(Beginning of Data for processing)

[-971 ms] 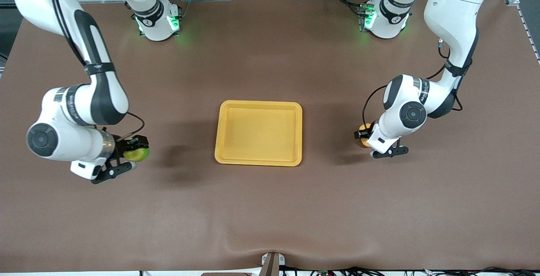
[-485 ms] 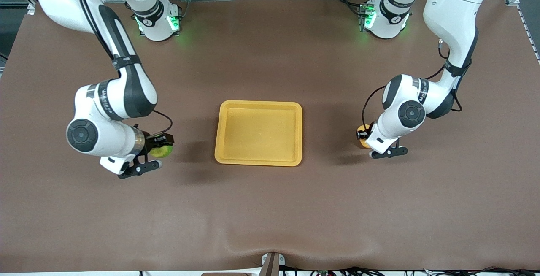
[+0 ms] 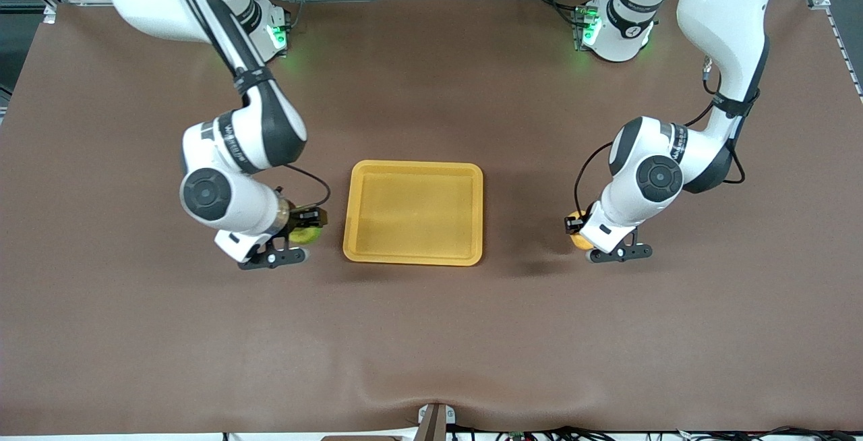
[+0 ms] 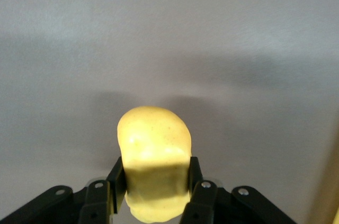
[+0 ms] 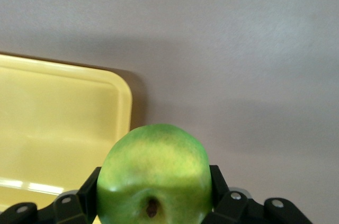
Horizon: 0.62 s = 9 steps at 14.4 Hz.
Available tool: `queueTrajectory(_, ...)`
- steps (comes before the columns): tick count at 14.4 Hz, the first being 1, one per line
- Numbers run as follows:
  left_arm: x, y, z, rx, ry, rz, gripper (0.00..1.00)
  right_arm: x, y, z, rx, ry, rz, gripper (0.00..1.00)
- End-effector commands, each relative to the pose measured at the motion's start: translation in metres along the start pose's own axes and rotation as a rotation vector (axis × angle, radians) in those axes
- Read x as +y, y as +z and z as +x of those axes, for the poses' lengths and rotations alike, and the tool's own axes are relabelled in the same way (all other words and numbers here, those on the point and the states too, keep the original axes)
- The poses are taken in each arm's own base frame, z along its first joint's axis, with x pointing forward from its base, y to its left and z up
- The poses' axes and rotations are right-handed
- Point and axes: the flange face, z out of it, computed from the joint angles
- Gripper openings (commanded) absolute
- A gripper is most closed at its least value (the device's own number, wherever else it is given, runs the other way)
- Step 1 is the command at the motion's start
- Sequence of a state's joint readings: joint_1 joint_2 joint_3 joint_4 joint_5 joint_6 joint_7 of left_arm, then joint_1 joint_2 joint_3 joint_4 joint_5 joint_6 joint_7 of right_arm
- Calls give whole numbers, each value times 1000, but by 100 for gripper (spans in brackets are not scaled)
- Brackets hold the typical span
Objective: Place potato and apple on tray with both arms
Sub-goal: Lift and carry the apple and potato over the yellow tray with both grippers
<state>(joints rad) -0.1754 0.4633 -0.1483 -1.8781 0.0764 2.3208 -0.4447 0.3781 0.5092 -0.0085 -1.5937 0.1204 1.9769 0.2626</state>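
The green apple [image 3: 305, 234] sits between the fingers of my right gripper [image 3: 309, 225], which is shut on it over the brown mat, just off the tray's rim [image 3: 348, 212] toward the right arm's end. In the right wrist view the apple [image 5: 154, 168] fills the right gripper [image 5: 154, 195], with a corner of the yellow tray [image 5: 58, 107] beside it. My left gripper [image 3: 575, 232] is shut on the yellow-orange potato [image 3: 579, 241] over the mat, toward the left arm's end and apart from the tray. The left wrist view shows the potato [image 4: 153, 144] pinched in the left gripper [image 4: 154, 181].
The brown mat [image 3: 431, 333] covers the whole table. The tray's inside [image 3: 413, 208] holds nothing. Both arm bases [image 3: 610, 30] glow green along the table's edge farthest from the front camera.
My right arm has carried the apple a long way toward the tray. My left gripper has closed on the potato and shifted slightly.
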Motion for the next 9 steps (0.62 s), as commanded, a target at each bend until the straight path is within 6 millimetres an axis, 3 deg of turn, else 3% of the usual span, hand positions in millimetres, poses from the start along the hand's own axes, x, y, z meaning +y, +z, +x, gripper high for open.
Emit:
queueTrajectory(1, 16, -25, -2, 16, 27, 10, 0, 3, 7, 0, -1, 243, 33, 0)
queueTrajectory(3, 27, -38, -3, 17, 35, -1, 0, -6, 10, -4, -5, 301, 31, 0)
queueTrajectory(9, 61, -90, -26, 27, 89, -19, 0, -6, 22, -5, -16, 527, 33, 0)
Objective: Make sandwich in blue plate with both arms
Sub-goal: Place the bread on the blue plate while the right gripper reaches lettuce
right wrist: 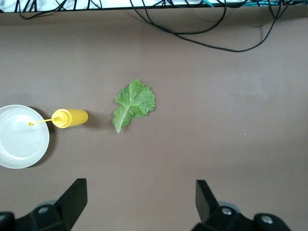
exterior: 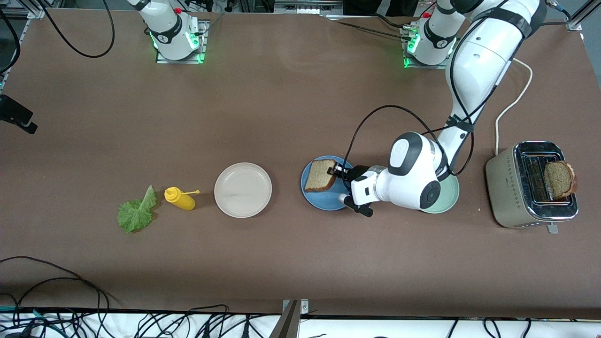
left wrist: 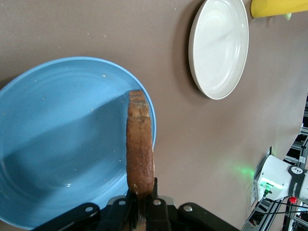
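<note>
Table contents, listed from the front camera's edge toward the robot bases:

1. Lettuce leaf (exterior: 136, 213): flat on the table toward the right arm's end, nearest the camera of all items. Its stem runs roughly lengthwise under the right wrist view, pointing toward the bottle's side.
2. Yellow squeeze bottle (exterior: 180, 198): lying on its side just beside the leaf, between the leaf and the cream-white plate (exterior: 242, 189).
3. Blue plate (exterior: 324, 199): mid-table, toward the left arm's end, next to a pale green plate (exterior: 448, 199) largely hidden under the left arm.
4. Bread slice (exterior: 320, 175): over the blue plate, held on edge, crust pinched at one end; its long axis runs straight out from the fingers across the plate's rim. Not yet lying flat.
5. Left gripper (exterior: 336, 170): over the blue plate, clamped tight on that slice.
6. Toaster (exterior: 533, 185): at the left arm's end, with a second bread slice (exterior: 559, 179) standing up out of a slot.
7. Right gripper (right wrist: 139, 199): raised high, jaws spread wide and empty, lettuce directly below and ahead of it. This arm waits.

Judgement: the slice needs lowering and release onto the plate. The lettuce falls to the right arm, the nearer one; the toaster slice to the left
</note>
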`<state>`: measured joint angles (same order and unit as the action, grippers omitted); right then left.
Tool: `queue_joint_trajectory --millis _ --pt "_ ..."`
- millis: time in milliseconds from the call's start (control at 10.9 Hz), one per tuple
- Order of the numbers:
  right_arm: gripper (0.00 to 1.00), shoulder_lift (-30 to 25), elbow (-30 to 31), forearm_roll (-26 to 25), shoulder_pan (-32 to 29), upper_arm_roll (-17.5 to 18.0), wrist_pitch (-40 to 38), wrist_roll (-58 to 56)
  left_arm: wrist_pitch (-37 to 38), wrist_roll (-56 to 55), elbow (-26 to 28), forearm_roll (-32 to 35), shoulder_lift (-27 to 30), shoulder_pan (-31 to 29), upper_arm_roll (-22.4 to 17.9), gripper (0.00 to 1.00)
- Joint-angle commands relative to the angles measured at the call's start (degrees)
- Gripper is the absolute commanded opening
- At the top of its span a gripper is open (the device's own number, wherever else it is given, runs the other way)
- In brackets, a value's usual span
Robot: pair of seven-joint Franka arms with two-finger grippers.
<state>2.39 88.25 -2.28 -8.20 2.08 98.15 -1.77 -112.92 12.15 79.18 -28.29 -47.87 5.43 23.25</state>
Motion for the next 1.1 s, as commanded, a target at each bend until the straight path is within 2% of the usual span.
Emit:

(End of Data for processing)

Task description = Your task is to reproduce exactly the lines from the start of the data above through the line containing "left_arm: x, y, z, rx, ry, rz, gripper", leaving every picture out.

Written response =
[-971 ms] 
[-485 ms] 
[+0 ms] 
[+0 ms] 
[+0 ms] 
Horizon: 0.62 s = 9 steps at 14.4 Hz.
Available tool: `queueTrajectory(_, ...)`
- steps (comes before the columns): tick count at 14.4 Hz, the first being 1, one per line
- Numbers run as follows:
  left_arm: x, y, z, rx, ry, rz, gripper (0.00..1.00)

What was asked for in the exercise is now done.